Was that the extent of Caroline’s torture? Not even close. Her parents kept going.

The next step, according to their blog where Caroline’s parents so bravely recount their abuse of her, was  to subject her to adrenal cortical extract. We have known for decades that this product, which is basically the isolated stress hormones of cattle, is extremely dangerous. In fact, it’s been banned in most countries, and the FDA and AMA have repeatedly declared it to be an unsafe product with no legitimate medical uses. ACE causes very serious side effects, most notably including severe infections at the site of the injection. People have been left severely scarred and disfigured by boils from ACE, and health care “professionals” who recommend the product have lost their licenses. So what do Caroline’s genius parents do?

They inject her with it, of course. To control her tantrums.

Next up, Caroline’s family decided to give homeopathy a whirl—a form of pseudoscience that can only be described as witchcraft, which relies on products containing heavily diluted poisons… so heavily diluted, in fact, that they don’t contain a single molecule of the substance whose “spirit” or “essence” they allegedly contain. And that’s a good thing, since Caroline’s family chose to give her homeopathic belladonna—a deadly poison that, if given as anything other than an “essence” or “spirit,” would have killed her. And, of course, it’s to no benefit: science has proven again and again and again and again and again and again that homeopathy doesn’t work. Not for autism. Not for sensory processing disorder. Not for anything.

But there’s still hope! After all, despite years of torture with only modest improvement—all of which could be explained by her evidence-based treatments like sensory therapy, occupational therapy, and speech therapy—there’s always camel milk, which has been Caroline’s family’s latest attention-whoring effort to experiment on their daughter. And when that fails to magically rewire her brain?

Well… They can always blame vaccines.

Caroline’s family says that she will one day be angry with the pharmaceutical industry because she was vaccinated and then (entirely coincidentally, since immunization doesn’t cause SPD) developed sensory processing disorder.

I disagree, and I think it’s a desperate attempt at finger-pointing because they’re afraid that their increasingly responsive and communicative daughter will one day look at them, see the horrific abuse she has been subjected to, and ask, “Why?”

I know that “Big Pharma” isn’t the reason, and one day, Caroline will realize that, too.
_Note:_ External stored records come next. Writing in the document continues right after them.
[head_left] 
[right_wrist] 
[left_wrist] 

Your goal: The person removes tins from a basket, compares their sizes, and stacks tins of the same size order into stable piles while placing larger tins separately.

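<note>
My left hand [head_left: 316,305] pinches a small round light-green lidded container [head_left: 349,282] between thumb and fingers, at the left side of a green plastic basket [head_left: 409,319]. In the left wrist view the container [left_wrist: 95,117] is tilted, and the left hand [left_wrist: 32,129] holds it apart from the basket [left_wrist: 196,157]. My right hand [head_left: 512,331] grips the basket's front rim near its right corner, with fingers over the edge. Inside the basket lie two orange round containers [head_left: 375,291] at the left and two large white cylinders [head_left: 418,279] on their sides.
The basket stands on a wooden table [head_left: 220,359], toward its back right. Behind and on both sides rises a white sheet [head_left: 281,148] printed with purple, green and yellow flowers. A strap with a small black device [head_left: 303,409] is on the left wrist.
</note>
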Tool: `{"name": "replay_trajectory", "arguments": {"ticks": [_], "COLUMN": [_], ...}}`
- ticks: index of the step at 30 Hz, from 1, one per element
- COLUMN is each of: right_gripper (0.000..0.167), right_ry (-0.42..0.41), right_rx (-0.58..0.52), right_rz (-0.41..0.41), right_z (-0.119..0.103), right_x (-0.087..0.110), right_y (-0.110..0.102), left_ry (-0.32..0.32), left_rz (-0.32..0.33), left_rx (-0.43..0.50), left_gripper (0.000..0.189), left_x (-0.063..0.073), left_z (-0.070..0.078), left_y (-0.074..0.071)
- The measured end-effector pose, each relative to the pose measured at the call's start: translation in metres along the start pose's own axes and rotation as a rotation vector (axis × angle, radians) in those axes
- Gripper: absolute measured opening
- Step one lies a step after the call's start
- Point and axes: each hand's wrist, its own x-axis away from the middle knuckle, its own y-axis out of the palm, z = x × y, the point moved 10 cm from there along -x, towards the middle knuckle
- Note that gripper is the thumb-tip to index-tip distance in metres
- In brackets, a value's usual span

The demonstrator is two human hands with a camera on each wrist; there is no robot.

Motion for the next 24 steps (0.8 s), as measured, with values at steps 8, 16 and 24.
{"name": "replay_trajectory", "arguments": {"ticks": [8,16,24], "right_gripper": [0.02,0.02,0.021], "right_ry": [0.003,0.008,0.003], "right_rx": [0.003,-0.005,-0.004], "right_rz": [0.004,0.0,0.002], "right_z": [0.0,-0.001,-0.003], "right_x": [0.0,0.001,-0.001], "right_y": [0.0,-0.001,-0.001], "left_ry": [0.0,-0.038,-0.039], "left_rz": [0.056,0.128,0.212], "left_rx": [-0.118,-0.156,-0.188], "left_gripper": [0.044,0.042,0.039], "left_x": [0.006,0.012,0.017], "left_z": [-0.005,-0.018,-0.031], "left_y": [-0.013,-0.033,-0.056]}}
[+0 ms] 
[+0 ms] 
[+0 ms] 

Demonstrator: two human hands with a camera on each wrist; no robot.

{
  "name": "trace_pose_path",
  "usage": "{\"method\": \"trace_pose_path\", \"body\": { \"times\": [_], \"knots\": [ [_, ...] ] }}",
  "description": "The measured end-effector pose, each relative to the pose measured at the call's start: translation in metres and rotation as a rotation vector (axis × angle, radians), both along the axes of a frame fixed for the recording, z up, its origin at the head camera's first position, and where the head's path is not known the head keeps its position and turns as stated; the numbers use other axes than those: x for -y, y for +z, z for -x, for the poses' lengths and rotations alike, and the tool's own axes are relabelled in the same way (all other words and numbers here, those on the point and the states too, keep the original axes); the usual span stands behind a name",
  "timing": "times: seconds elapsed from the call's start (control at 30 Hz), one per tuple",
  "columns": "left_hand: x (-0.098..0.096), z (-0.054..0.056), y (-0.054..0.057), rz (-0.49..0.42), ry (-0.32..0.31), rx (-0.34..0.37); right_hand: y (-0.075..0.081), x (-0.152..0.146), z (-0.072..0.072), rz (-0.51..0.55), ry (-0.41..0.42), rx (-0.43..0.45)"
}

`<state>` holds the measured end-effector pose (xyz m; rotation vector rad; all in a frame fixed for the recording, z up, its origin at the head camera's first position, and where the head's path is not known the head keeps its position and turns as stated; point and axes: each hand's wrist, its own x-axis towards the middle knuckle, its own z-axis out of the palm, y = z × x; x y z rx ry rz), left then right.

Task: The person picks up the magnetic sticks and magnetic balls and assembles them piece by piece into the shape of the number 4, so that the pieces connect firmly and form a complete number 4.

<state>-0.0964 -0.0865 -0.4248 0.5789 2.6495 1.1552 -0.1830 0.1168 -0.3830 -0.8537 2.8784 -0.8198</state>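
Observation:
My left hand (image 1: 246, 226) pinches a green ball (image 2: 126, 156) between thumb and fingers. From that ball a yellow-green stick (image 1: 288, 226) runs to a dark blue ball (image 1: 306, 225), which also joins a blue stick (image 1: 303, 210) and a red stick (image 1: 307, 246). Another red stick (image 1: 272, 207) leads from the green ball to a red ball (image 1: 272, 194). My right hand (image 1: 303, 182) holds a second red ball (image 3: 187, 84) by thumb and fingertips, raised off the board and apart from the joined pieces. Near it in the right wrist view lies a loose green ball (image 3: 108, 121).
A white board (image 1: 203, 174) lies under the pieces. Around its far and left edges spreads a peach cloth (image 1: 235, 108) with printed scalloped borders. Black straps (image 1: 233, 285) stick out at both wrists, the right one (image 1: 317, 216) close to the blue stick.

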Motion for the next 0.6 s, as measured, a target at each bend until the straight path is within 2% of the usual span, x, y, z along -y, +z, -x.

Caroline is being mistreated by parents who can not and will not accept that she is wonderfully, uniquely, beautifully special. Caroline’s parents are willing to stop at absolutely nothing, no matter the side effects and no matter the danger, in a sick and brutal effort to rewire the neurology that makes her an individual human being. One day, Caroline with know.

And Hell hath no fury like a woman scorned.